THE PROBLEM: Count the lines in the entries that contain "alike". Say the number and nothing more.

*** SOURCE DATA Section Begins ***

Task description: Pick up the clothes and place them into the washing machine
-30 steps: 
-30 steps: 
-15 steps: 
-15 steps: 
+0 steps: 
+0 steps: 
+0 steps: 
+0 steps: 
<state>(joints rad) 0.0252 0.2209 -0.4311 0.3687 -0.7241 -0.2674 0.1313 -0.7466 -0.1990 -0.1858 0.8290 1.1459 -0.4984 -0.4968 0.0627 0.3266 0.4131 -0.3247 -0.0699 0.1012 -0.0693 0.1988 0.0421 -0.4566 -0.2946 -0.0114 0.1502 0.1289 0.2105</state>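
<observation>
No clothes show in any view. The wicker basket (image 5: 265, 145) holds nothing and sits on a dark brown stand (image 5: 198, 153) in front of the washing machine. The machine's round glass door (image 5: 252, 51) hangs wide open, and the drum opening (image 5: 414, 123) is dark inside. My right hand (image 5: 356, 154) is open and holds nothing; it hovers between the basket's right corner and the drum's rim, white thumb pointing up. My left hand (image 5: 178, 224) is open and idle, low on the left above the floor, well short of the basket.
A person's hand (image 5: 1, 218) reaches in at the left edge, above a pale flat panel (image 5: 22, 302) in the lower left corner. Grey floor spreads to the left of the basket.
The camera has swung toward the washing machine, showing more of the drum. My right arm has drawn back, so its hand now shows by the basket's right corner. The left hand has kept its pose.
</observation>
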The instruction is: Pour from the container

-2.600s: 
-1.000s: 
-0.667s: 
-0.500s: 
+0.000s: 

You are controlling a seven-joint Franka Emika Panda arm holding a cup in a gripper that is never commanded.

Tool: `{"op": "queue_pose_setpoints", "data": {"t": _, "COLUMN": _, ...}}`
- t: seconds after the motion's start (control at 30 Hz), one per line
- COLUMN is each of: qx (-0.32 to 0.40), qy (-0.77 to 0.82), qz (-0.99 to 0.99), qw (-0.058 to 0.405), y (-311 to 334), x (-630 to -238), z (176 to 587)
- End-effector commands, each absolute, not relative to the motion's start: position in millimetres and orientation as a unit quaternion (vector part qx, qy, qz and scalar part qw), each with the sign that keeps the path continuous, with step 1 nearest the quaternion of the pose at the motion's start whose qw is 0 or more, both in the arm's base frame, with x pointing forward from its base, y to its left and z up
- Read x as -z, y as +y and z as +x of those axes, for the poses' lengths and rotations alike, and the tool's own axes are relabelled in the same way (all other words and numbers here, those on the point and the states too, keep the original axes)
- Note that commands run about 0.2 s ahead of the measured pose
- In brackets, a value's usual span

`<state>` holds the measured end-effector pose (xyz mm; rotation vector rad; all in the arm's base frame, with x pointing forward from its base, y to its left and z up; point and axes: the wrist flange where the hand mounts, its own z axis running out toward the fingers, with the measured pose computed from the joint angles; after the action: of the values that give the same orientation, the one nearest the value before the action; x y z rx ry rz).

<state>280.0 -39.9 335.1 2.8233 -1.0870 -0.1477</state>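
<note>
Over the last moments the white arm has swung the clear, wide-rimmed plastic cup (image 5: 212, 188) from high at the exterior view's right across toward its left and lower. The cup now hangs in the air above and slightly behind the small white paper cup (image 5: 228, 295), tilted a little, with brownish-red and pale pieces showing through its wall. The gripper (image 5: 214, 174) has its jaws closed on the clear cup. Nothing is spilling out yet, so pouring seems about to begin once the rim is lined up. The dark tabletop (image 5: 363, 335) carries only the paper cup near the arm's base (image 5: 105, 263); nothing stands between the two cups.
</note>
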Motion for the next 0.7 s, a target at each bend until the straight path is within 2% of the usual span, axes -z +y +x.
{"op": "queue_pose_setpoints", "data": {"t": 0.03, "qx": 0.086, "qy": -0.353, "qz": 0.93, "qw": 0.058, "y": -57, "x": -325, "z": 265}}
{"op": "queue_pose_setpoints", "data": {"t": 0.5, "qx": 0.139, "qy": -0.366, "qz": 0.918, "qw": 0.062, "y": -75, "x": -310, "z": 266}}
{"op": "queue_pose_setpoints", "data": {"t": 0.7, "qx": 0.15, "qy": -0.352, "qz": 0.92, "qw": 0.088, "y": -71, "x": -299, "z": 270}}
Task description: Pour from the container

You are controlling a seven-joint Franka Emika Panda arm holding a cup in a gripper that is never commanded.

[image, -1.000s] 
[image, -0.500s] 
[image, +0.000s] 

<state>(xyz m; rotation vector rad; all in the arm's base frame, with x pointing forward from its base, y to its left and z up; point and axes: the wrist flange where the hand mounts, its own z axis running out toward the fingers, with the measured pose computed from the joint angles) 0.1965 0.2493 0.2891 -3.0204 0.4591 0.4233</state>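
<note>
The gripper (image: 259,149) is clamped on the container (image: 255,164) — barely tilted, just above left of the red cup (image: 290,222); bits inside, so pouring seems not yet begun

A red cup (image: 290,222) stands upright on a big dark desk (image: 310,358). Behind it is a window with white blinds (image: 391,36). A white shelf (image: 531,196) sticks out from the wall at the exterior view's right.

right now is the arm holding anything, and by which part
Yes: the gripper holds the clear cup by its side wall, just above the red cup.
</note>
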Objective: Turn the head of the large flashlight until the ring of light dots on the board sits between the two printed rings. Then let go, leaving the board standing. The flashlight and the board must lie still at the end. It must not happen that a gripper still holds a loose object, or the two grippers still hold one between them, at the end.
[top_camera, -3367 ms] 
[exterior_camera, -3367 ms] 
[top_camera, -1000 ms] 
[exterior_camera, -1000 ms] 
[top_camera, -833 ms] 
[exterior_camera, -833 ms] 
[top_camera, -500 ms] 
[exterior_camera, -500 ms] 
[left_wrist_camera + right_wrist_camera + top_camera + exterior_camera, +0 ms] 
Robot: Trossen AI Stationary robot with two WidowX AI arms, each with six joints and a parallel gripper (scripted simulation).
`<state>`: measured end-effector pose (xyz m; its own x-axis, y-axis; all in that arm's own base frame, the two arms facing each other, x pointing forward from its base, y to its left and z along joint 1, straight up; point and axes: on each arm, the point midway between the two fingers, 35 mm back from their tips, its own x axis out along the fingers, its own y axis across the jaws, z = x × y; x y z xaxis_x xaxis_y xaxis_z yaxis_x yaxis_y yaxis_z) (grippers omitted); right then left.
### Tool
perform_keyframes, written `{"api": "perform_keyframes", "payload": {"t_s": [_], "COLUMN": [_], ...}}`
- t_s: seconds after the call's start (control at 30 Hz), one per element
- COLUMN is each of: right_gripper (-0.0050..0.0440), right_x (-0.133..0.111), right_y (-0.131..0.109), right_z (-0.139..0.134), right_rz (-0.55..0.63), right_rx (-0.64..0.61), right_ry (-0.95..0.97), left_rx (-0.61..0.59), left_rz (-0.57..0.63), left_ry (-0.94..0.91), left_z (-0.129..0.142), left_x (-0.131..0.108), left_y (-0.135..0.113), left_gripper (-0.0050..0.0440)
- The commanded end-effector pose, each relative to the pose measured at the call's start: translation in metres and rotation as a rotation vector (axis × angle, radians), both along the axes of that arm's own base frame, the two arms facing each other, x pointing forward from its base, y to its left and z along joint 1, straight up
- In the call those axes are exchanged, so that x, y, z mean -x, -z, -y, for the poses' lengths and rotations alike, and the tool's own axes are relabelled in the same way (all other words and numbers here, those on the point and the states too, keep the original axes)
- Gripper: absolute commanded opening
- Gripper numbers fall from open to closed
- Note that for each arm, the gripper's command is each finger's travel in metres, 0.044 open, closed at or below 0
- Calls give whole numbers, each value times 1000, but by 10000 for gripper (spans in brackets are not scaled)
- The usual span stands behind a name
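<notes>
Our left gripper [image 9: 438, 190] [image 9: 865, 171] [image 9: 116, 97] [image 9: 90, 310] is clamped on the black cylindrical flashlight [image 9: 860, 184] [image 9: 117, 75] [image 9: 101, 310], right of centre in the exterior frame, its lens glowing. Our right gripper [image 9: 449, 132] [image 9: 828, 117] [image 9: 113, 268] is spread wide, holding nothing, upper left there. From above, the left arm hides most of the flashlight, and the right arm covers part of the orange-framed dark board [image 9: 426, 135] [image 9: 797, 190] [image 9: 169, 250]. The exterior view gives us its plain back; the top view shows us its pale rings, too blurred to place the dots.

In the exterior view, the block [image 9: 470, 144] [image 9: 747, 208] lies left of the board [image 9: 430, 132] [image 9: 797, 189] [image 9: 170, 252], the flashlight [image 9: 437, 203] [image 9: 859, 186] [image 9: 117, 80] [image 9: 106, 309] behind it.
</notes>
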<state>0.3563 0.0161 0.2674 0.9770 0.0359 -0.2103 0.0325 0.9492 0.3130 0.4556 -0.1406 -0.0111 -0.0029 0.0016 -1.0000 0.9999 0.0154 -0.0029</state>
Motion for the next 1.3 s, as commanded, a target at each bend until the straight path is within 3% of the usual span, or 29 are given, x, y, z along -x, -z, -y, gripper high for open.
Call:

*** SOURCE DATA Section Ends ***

ANSWER TO THE EXERCISE: 2